COVID-19

Coronavírus: adoção de medidas de proteção nos condomínios se torna lei

A lei 16.919 prevê multas que podem chegar a R$50 mil

Coronavírus: adoção de medidas de proteção nos condomínios se torna lei

De máscaras e protetor facial, Admilson Luiz, porteiro há 25 anos, faz a reserva das áreas comuns do prédio onde trabalha, para evitar aglomerações. - Foto: Bruno Campos / JC Imagem

A pandemia do novo coronavírus (covid-19) mudou a rotina dos condomínios em Pernambuco. Agora, a adoção de medidas de enfrentamento à covid-19 se transformou em lei, que já está em vigor, e prevê multas que podem chegar a R$ 50 mil.

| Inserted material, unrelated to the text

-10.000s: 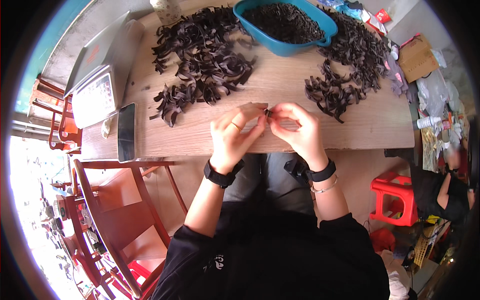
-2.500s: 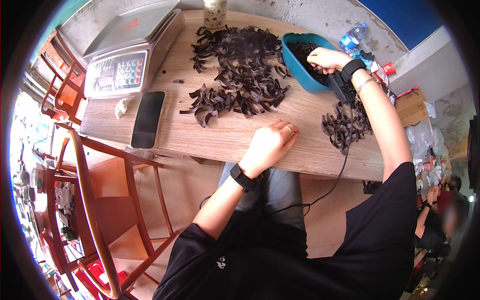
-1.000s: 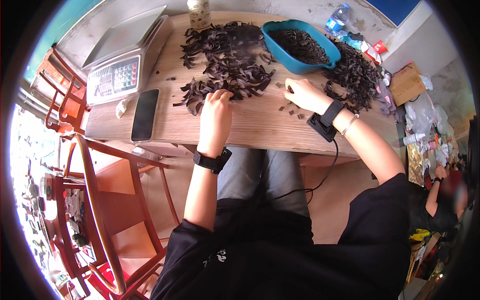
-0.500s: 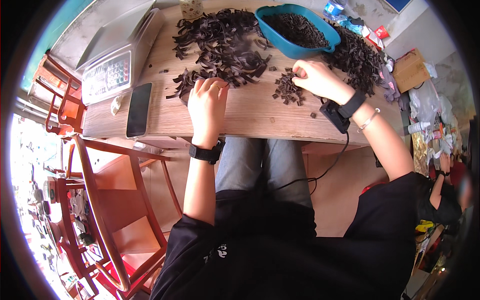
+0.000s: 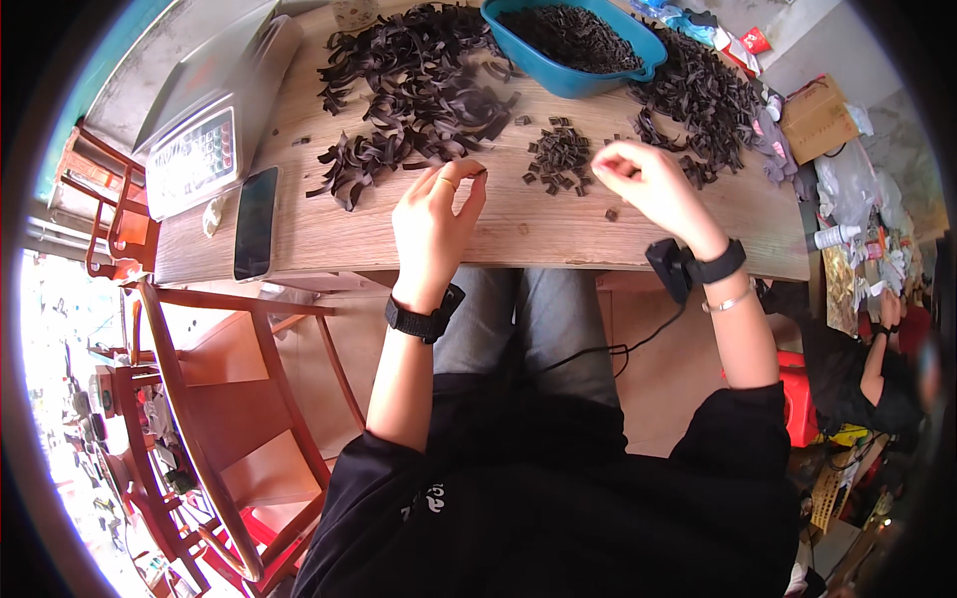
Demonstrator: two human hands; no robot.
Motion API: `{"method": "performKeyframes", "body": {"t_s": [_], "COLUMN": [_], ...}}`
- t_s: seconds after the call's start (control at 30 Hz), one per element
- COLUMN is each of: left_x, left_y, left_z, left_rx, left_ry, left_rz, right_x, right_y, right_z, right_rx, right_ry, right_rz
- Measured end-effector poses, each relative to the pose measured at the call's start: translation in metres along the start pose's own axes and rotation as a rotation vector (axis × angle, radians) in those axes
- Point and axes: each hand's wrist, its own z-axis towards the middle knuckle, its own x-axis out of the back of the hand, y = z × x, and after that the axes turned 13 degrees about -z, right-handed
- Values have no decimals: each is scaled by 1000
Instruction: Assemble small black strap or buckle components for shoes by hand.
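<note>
My left hand [image 5: 431, 224] is just below the near edge of a heap of dark brown strips [image 5: 419, 85]. Its thumb and index fingertips meet in a pinch; a tiny dark spot shows there, too small to name. My right hand [image 5: 648, 184] hovers at the right of a small pile of dark, short cut pieces [image 5: 560, 159], fingers curled toward the thumb. What those fingers hold, if anything, is hidden. One loose dark piece [image 5: 611, 214] lies on the wooden table [image 5: 488, 234] below the pile.
A teal basin [image 5: 653, 62] full of dark pieces stands at the back, with another dark heap [image 5: 698, 105] at its right. On the left are a scale [image 5: 194, 159] and a phone [image 5: 256, 224]. A cable [image 5: 648, 337] hangs from my right wrist device [image 5: 670, 267].
My left hand has drawn away from the strips, toward the right. My right hand has moved right, off the small pile, and its fingers have curled. The whole view has shifted slightly.
</note>
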Motion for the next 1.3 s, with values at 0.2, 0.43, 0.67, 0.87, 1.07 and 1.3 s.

Porteiro há 25 anos, Admilson Luiz teve de mudar a rotina. De máscaras e protetor facial, é ele quem faz a reserva das áreas comuns do prédio onde trabalha, para evitar aglomerações.

Confira na reportagem

Medidas

O condomínio onde Admilson trabalha, que fica na Zona Norte do Recife, precisou se adequar aos parâmetros da lei 16.919, que determina a adoção de medidas de proteção e enfrentamento ao coronavírus nos condomínios de Pernambuco.

Encomendas entregues pelos correios ou entregadores de aplicativos, por exemplo, precisam ficar em uma mesa para serem higienizadas. Logo na entrada do prédio, um aviso deve lembrar do uso obrigatório de máscaras por todos.

Os funcionários também utilizam máscaras e álcool em gel foi disponibilizado em vários pontos do condomínio. Para as áreas comuns do prédio, o síndico precisou organizar para serem reservas e utilizadas por cada família em horários diferentes, evitando o contato com outros condôminos.

Para a reserva, os moradores precisam assinar um termo de compromisso que fica com Admilson na portaria. As áreas passaram também a ter limpeza constante.

Lei 16.919

A lei prevê ainda a responsabilização dos síndicos caso as normas não estejam sendo cumpridas. O Sindicato da Habitação recomenda o cumprimento da lei, mas discorda de alguns pontos.